CATCH: A protocol framework for cross-layer attacker traceback in mobile multi-hop networks

Flooding-type Denial-of-Service (DoS) and Distributed DoS (DDoS) attacks can cause serious problems in mobile multi-hop networks due to its limited network/host resources. Attacker traceback is a promising solution to take a proper countermeasure near attack origins, for forensics and to discourage attackers from launching the attacks. However, attacker traceback in mobile multi-hop networks is a challenging problem. Existing IP traceback schemes developed for the fixed networks cannot be directly applied to mobile multi-hop networks due to the peculiar characteristics of the mobile multi-hop networks (e.g., dynamic/autonomous network topology, limited network/host resources such as memory, bandwidth and battery life). We introduce a protocol framework for attacker traceback, CATCH, geared towards mobile multi-hop networks utilizing MAC and network cross-layer approach.

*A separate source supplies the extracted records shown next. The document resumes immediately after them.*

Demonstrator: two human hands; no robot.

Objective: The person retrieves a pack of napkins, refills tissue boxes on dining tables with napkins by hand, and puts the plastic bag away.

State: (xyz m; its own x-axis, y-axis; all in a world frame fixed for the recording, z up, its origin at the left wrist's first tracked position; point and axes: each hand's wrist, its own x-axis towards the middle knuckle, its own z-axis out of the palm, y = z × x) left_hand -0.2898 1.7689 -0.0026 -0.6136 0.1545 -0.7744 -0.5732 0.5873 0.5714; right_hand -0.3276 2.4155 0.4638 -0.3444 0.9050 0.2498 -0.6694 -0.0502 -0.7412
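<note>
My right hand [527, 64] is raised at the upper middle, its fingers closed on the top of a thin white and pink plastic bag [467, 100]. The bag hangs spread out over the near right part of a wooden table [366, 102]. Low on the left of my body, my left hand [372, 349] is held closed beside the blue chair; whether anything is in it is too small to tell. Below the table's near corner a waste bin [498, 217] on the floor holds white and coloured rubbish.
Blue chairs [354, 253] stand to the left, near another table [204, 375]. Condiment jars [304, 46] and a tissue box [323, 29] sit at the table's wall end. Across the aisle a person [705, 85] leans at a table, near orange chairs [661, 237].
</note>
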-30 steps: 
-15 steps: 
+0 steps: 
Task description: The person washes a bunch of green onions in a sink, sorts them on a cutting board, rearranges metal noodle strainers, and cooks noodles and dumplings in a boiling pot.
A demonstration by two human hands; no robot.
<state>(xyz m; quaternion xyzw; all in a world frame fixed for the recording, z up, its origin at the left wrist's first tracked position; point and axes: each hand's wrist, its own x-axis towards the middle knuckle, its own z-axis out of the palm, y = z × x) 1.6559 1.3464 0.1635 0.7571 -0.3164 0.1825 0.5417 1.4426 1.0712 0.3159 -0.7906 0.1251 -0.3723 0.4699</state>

We also perform systematic risk analysis on mobile multi-hop networks. Based on the risk analysis, we extend CATCH for a mobile attacker traceback scheme. We show that CATCH successfully tracks down attacker under diverse mobile multi-hop network environment with low communication, computation, and memory overhead. We provide comprehensive evaluation of our proposed protocols through extensive simulations.